The painters who donated their time did not have time to paint the main bathroom and we really disliked the bleak muted purple in this space. Then, while walking around the house, placing art in the best possible spot, we tried these two pieces donated by my sister, Elizabeth.
They were perfect! Covered up lots of wall space because they were so big and picked up the wall colour! Then the $5.00 sea shell on a hand towel and a starfish brought from my home. You can see the second piece reflected in the mirror.
So many homeowners do bathroom renovations without even thinking about the style of the home and what the rest of the house looks like. See the square, modern faucet (repeated in the shower)? So wrong for this house and doesn't relate to anything in the house.
Before (Aimee's bedroom)
One of the biggest transformations was the master bedroom. Officially, this space was another family room but because all the rest of the bedrooms were for the kids, she turned this room into her bedroom.
The wall on the right she built herself with bead board! On the other side, there are two desks which make up her office with an adjoining small two-piece bathroom.
See the IKEA Kivik sofa? That came from my house, because this $600 sofa we bought when we moved in two years ago, stopped being a good placeholder in my family room a few months ago. In a bedroom though, it works great! So this sofa didn't cost us anything (technically).
This set of four folding tables (existing) slid into another end table which didn't look good as one piece but when grouped together as a set, looked so great.
Two lamps on either side of this sofa would have been perfect, but it wasn't in the budget. And of course I would say that, since I'm obsessed with lighting.
See the navy throw on the chaise? A great way to keep it clean since there's nothing on the end of a chaise but feet!
The green is HC-116 Guildford Green. Love it with the blue and white. Are you impressed that the bed is the same shade of purple as the existing carpet ; ) ; )

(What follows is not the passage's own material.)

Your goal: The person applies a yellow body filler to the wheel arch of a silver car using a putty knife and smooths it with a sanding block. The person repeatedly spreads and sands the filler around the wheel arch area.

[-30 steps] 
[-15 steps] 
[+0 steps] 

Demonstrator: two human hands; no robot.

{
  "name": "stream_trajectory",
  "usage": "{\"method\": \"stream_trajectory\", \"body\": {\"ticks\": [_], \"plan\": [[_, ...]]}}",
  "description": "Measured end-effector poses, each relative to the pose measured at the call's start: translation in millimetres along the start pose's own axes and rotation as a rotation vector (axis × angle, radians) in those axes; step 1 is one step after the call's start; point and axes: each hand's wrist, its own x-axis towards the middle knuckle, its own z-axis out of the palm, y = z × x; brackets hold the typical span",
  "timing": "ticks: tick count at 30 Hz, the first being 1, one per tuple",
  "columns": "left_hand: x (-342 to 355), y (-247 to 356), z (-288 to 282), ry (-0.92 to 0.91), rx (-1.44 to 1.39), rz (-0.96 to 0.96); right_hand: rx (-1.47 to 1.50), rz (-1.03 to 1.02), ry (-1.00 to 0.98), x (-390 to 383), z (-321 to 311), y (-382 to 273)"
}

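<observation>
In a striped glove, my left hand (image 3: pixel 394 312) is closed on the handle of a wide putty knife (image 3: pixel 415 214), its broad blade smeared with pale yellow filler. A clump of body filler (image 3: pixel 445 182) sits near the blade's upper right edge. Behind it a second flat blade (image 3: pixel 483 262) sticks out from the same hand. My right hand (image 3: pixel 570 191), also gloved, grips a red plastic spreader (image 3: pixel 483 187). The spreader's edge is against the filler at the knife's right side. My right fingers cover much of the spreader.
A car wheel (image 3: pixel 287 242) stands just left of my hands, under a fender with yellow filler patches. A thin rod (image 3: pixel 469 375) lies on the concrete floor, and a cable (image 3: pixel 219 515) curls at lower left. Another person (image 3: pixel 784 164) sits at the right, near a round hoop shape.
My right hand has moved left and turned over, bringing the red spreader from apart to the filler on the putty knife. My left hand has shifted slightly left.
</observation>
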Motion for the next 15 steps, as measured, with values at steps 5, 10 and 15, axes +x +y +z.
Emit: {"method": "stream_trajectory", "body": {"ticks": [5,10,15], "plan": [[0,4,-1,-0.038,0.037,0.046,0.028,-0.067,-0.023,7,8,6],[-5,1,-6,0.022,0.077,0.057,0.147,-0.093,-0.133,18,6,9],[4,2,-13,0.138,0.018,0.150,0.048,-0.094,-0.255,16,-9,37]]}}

So the art from the living room ended up here. Lovely with the green walls and the white gourd lamp is perfection.
Another two pieces of art donated by my sister Elizabeth. The candle sconce I picked up from the SOS Thrift Store for $5.99. And we repeated the same green here.
This low, shallow vase (above) I found from a church yard sale in our neighbourhood for 25 cents. I added some sand and cut up a branch of succulents.
Irene, her Mom and I were on the 7:30 PM ferry last night. Tired but so happy with the result!
I'll show you the transformation of her nieces and nephews next!
Thanks again to all of you for your help. There's nothing that makes me happier than creating spaces that feel like home. Thanks for making this possible for Aimee and her family!